» Work task: Print this span of the material below exactly: the line with "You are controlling", the line with "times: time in", and every line between them, but nothing else.

==== Recorded data

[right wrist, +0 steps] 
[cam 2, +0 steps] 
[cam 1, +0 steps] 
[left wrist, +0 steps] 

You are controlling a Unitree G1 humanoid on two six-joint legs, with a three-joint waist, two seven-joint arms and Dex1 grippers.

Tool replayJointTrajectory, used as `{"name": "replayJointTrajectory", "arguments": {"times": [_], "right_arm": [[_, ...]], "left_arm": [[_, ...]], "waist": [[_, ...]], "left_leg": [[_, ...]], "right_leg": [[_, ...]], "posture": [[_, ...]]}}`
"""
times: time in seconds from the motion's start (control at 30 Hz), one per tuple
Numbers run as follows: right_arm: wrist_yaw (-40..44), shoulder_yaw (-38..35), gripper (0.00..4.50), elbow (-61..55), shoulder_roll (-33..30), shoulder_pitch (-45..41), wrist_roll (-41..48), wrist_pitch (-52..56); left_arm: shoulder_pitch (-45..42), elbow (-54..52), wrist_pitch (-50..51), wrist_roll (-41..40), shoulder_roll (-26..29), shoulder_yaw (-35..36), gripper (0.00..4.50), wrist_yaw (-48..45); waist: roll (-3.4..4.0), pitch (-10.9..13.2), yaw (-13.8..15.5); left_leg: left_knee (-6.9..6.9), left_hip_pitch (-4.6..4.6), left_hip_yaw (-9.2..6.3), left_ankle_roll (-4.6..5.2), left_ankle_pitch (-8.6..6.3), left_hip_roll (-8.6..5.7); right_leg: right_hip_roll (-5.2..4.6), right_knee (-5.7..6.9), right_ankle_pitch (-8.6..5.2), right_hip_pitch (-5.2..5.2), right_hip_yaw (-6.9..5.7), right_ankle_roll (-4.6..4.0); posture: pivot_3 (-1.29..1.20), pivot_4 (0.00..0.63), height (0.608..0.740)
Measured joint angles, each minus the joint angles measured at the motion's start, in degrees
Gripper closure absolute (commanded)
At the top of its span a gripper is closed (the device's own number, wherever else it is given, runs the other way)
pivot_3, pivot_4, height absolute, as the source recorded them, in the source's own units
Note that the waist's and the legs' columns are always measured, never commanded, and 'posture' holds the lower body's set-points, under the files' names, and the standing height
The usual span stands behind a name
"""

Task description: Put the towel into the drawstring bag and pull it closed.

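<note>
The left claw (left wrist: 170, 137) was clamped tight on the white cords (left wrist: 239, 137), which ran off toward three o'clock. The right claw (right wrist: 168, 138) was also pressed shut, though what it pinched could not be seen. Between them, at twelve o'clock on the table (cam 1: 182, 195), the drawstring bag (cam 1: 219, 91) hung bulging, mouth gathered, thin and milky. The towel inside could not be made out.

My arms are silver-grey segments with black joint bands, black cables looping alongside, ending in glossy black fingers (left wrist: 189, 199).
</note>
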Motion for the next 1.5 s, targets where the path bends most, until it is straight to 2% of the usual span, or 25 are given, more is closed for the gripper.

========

» Output:
You are controlling a Unitree G1 humanoid on two six-joint legs, with a three-joint waist, two seven-joint arms and Dex1 grippers.

Tool replayJointTrajectory, used as `{"name": "replayJointTrajectory", "arguments": {"times": [_], "right_arm": [[_, ...]], "left_arm": [[_, ...]], "waist": [[_, ...]], "left_leg": [[_, ...]], "right_leg": [[_, ...]], "posture": [[_, ...]]}}`
"""
times: time in seconds from the motion's start (control at 30 Hz), one per tuple

Besides this answer, nothing more is needed.